- Goldman Sachs has hired Jared Cohen — a senior Google executive and founder of the tech giant’s Jigsaw incubator — to co-head the bank’s new Office of Applied Innovation, CEO David Solomon said in a memo Tuesday seen by CNBC, Reuters and the Financial Times.
- George Lee, the bank’s co-chief information officer, will serve as the innovation office’s other co-head, beginning Oct. 1, according to the memo. That leaves Marco Argenti, a former Amazon Web Services executive whom Goldman brought aboard in 2019, as the bank’s sole CIO after Oct. 1.
- "Working closely with leaders across Goldman Sachs, George and Jared will specifically identify and advance commercial opportunities for the firm that are at the intersection of a changing global marketplace, shifts in the geopolitical landscape and rapidly evolving technology," Solomon said.
Cohen, a protege and once-chief adviser of former Google CEO Eric Schmidt, will join Goldman as a partner and member of the bank’s management committee, and he will also serve as president of global affairs, Solomon said in Tuesday’s memo. He and Lee will report directly to Solomon.
Cohen’s hiring could be a coup for Goldman. The bank brings aboard a high-profile tech executive — and doubles down on innovation — at a time when several employees in Goldman’s more innovative sectors have fled the bank for fintech.
Some of that may be isolated. Walmart’s fintech, One, hired away five Goldman veterans last month alone, eFinancial Careers reported, including four managing directors — many of whom were product or software engineers. For example, One hired Mitch Hochberg, once the head of compliance at Goldman’s consumer-banking unit, Marcus, to become head of compliance at the Walmart fintech.
The draw to One may be a particularly strong Goldman connection. Marcus’ former chief executive, Omer Ismail, left Goldman in late February 2021 to lead the then-unnamed Walmart fintech. David Stark, Marcus’ onetime head of large partnerships, joined, as well.
Talent fled Goldman last year for destinations beyond fintech, too. The bank’s investment banking co-head and asset management co-head left for investment firms. Its CFO left to run a car-rental giant. Its communications chief left to join a private-equity firm. Goldman’s diversity chief and Marcus’ head of product fled for other banks.

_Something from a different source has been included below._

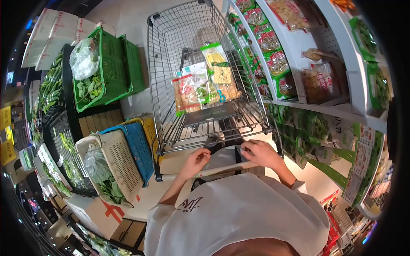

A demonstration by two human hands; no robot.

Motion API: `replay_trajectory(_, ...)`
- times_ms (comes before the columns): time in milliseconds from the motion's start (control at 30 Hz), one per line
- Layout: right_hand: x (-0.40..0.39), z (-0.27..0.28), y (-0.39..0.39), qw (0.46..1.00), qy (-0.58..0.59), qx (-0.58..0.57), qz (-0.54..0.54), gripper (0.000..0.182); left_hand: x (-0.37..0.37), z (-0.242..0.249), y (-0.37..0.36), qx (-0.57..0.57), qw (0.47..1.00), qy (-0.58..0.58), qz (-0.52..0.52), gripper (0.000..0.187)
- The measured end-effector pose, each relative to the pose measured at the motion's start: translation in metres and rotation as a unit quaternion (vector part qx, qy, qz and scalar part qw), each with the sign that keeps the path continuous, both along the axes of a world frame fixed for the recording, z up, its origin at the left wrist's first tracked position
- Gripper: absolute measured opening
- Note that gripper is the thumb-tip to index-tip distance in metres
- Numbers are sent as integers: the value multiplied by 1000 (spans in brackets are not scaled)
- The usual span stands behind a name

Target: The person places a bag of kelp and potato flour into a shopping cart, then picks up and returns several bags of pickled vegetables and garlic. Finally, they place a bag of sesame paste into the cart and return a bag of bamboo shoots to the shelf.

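My left hand [196, 162] is just past the handlebar [228, 169] of a wire shopping cart [164, 81], its fingers loosely curled with a gap between them and nothing in them. On the right, my right hand [260, 153] hangs over the same bar, wrist near it, fingers bent and slightly apart around no object. Inside the cart lie several food packs: a red-and-clear bag [185, 91], a white-and-green pack [197, 74] and a green-topped pack of yellow strips [215, 55]. A dark flat panel [210, 115] sits nearer to me in the basket.
Left of the cart stand green crates [113, 72], a white basket [121, 160] of bagged greens and a blue basket [139, 147]. Shelves [290, 104] with packaged goods run close along the right side. A white carton [92, 213] sits lower left.
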State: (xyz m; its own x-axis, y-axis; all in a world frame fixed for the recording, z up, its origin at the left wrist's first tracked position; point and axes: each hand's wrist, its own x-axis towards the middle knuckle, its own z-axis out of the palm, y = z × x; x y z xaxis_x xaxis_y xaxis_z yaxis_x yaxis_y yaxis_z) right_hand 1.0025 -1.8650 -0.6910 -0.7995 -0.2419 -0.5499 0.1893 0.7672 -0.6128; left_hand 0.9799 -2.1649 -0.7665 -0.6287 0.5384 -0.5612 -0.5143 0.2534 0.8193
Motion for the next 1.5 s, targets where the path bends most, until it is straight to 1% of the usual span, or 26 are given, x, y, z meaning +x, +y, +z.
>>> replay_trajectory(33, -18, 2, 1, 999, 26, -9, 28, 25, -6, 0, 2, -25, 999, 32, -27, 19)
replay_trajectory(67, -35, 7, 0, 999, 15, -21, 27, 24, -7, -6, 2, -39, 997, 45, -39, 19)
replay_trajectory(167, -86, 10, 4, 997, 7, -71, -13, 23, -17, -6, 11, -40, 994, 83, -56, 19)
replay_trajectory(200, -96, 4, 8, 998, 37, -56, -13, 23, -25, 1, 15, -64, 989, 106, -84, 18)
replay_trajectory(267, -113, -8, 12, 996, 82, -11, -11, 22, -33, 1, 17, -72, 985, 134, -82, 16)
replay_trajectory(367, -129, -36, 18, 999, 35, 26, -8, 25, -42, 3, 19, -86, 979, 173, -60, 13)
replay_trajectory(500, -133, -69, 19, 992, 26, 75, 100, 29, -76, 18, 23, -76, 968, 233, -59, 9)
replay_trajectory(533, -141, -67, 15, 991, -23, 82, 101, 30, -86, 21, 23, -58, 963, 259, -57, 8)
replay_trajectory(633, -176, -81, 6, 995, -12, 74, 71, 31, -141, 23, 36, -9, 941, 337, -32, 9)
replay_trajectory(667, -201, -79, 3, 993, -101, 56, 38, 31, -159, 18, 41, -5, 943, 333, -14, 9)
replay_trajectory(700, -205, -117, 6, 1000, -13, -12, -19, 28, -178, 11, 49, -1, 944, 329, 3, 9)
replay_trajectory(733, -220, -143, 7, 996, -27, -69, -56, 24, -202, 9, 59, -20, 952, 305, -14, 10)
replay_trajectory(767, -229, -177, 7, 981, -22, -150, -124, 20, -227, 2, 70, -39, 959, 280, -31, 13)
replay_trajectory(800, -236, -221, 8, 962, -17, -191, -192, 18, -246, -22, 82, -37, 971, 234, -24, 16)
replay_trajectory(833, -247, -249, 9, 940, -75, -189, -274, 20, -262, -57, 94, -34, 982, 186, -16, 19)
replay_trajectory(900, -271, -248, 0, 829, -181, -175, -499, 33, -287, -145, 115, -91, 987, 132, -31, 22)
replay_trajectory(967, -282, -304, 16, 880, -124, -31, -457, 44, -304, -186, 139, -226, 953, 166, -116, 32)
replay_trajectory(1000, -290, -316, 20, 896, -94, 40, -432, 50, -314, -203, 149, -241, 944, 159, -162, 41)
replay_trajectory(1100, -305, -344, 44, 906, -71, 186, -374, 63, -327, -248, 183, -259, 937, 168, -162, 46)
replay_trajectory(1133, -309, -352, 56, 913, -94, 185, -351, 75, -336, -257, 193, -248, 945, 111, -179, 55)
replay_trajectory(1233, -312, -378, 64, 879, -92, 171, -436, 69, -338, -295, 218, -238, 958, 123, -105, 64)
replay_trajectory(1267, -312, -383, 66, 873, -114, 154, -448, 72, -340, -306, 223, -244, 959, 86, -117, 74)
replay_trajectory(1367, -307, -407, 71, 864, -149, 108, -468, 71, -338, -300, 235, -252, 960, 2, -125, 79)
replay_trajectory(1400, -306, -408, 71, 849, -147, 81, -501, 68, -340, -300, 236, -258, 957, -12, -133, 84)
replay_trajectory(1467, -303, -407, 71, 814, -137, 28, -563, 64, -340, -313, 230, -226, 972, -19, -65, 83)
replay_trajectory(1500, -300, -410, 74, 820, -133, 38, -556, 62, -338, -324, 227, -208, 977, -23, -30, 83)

Cohen may represent Goldman’s most substantial poach from the tech sector since it hired Peeyush Nahar, Uber’s former vice president of technology, last year to oversee Marcus.
And time will tell whether Goldman’s innovation office continues to spark high-profile arrivals. The office is meant to “harness the innovative and entrepreneurial capacity of our people and connect their ideas with our global network of relationships as we continue to invest in our businesses and create new ventures," Solomon said in Tuesday’s memo.
Before joining Google, Cohen was a member of the policy planning staff in the Secretary of State’s office, serving under both Condoleezza Rice and Hillary Clinton.